Retype, word for word, every line of the records below starting at the one that contains "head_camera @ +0" and ending at the one that contains "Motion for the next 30"; include both of those lines and nothing more.

::::::::::

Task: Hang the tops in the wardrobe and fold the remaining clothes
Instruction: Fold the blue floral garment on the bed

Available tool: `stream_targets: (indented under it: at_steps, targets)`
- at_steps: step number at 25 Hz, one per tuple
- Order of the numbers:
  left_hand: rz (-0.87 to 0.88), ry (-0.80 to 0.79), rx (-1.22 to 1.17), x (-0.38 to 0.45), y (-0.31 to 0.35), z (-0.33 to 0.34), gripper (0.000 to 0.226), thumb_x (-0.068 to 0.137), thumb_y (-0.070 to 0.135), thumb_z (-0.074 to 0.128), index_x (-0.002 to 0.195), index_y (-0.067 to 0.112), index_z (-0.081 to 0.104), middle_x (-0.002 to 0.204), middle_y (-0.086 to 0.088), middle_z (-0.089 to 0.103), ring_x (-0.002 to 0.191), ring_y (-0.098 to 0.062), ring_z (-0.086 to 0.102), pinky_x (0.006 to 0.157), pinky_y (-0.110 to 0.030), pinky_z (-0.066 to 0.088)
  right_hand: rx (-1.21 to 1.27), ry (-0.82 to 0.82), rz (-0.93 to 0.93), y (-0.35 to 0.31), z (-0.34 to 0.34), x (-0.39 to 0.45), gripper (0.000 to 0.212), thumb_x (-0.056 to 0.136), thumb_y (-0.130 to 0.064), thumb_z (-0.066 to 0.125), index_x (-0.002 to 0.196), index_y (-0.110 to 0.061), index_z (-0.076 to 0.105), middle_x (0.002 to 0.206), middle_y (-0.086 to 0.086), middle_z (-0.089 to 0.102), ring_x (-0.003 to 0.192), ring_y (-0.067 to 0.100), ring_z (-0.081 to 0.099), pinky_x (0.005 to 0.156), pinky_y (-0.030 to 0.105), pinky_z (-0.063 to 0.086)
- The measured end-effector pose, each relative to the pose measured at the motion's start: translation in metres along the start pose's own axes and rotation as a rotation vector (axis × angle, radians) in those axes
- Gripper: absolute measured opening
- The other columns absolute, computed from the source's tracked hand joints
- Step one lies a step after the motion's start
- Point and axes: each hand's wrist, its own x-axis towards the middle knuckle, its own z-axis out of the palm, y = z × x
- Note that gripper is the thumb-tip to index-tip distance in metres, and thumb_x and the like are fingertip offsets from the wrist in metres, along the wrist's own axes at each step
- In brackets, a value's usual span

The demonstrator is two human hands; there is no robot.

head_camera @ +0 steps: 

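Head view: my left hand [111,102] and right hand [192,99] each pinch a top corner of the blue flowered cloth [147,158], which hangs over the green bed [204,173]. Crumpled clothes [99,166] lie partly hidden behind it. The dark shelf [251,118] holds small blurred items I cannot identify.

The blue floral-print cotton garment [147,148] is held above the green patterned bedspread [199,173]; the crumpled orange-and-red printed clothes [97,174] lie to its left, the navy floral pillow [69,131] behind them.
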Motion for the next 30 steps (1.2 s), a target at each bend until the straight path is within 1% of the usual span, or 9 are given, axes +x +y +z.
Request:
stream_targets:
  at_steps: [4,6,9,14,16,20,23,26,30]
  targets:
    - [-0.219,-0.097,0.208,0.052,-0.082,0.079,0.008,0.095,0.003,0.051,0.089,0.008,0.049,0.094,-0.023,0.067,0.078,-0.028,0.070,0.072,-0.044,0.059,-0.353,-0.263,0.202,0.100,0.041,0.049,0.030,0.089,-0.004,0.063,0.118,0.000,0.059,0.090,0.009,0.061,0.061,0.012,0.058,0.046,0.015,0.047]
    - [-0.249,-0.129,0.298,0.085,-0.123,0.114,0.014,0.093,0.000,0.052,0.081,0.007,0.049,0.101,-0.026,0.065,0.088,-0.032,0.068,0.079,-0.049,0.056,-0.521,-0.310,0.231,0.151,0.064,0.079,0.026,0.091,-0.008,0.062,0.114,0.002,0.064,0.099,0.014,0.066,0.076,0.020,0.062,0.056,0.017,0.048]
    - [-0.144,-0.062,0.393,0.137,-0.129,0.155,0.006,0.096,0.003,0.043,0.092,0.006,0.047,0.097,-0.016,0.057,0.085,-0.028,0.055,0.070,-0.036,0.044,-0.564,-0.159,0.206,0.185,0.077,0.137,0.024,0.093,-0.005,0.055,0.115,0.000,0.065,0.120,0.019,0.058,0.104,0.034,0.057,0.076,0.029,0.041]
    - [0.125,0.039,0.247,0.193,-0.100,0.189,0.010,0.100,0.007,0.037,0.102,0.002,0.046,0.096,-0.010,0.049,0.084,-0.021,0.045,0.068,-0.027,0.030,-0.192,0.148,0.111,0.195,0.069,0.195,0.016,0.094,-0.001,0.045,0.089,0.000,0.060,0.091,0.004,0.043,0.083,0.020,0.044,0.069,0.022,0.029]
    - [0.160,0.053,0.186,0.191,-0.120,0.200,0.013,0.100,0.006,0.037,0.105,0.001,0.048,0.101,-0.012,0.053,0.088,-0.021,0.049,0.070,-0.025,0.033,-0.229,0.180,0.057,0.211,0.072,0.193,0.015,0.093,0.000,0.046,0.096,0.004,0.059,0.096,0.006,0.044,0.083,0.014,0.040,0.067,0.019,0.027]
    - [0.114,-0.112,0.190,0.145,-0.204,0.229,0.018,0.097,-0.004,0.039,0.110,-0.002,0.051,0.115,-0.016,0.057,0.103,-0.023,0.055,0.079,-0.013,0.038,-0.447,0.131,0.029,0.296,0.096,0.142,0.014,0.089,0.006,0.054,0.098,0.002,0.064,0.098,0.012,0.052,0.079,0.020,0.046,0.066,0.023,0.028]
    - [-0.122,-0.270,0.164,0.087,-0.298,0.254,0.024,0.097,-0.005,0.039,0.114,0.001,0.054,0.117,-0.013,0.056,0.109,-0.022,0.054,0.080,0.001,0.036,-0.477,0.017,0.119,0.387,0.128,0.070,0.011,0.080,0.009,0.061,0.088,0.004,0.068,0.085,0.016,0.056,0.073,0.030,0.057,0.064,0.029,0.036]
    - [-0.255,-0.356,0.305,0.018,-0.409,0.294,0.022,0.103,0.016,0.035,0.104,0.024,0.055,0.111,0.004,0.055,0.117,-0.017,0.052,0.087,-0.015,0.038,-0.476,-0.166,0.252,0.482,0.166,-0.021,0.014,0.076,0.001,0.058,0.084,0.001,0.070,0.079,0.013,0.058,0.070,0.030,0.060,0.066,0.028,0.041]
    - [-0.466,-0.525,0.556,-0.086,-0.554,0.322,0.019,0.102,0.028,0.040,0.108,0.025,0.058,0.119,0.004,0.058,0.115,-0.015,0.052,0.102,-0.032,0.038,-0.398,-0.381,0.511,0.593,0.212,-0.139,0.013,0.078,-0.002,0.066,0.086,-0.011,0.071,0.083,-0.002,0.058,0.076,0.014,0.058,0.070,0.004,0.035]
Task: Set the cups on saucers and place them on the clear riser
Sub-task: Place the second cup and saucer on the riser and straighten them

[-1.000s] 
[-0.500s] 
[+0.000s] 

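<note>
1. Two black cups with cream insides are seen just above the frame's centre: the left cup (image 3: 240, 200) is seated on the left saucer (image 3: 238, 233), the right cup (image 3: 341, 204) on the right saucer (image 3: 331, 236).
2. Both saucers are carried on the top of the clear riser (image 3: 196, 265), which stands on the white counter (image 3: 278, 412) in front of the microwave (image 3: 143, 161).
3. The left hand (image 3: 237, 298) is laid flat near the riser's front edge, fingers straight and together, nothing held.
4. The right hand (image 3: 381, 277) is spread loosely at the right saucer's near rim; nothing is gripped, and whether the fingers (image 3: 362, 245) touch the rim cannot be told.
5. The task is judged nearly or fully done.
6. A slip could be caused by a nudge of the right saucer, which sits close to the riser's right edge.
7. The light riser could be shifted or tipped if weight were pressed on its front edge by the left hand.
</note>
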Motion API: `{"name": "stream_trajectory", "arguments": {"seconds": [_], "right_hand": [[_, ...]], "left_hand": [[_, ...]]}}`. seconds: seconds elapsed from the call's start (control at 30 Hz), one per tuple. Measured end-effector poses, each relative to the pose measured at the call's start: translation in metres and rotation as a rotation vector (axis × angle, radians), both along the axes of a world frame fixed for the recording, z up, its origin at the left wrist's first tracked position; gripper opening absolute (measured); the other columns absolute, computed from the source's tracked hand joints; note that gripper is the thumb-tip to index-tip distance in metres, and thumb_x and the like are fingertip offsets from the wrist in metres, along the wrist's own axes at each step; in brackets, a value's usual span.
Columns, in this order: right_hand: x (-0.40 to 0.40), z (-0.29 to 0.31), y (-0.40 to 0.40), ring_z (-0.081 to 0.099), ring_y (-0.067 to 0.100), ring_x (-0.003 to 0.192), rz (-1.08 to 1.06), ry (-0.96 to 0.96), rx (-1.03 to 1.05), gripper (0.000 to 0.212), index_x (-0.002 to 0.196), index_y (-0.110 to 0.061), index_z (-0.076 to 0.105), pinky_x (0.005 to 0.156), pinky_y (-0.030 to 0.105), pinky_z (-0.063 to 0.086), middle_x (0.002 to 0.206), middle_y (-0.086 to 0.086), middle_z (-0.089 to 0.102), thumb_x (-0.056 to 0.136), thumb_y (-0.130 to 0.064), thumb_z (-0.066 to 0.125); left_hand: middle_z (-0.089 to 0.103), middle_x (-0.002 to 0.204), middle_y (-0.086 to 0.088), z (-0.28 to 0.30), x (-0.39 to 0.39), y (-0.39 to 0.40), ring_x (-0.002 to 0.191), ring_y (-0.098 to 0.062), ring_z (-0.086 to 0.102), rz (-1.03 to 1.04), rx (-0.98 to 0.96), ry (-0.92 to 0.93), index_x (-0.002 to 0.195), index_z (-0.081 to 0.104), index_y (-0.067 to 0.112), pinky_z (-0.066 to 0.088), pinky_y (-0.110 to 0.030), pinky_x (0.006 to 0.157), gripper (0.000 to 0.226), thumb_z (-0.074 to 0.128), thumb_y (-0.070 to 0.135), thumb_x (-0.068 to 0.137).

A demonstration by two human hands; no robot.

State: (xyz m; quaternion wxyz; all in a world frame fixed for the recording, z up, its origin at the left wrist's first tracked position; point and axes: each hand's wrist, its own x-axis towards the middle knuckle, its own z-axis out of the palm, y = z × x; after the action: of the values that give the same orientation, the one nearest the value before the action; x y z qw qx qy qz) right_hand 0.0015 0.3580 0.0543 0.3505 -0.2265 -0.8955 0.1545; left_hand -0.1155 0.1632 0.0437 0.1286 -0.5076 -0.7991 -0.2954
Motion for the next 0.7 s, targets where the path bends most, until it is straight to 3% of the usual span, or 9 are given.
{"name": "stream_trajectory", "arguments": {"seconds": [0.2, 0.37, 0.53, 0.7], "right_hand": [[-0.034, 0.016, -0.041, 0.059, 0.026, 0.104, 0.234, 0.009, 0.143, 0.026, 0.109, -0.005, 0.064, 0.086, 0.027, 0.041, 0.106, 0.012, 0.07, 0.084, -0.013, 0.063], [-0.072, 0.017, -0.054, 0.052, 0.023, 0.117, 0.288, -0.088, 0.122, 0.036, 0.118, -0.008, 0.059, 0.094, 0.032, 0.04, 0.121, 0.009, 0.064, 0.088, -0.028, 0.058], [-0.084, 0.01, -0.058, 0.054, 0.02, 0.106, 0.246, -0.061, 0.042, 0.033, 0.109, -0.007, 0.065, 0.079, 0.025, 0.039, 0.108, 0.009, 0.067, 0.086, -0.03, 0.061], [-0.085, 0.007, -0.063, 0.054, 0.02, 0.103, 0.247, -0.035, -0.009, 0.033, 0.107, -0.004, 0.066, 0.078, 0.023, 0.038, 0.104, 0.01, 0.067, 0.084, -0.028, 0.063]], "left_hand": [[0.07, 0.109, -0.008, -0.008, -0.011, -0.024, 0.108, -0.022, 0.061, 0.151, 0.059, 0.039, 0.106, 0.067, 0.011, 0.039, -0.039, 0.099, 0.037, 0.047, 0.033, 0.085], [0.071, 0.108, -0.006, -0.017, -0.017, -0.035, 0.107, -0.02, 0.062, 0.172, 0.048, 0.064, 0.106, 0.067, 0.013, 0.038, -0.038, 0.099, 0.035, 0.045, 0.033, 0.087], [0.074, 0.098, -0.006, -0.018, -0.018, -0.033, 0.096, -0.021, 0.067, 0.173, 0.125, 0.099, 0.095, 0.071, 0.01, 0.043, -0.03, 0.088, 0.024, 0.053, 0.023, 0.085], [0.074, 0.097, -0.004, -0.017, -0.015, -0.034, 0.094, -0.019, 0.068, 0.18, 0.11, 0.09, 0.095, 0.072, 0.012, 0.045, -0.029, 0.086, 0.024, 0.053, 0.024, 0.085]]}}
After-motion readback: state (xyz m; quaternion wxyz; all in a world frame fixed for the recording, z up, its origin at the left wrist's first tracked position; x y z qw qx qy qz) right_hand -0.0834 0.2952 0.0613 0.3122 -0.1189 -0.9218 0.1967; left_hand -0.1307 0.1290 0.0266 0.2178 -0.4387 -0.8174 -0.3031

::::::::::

= EXERCISE SOLUTION =
head_camera @ +0 steps: 

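Head view: my left hand [111,102] and right hand [192,99] each pinch a top corner of the blue flowered cloth [147,158], which hangs over the green bed [204,173]. Crumpled clothes [99,166] lie partly hidden behind it. The dark shelf [251,118] holds small blurred items I cannot identify.

The blue floral-print cotton garment [147,148] is held above the green patterned bedspread [199,173]; the crumpled orange-and-red printed clothes [97,174] lie to its left, the navy floral pillow [69,131] behind them.
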Motion for the next 30 steps (1.2 s), a target at each bend until the straight path is within 1% of the usual span, or 9 are given, axes +x +y +z.

The exercise was worked through completely.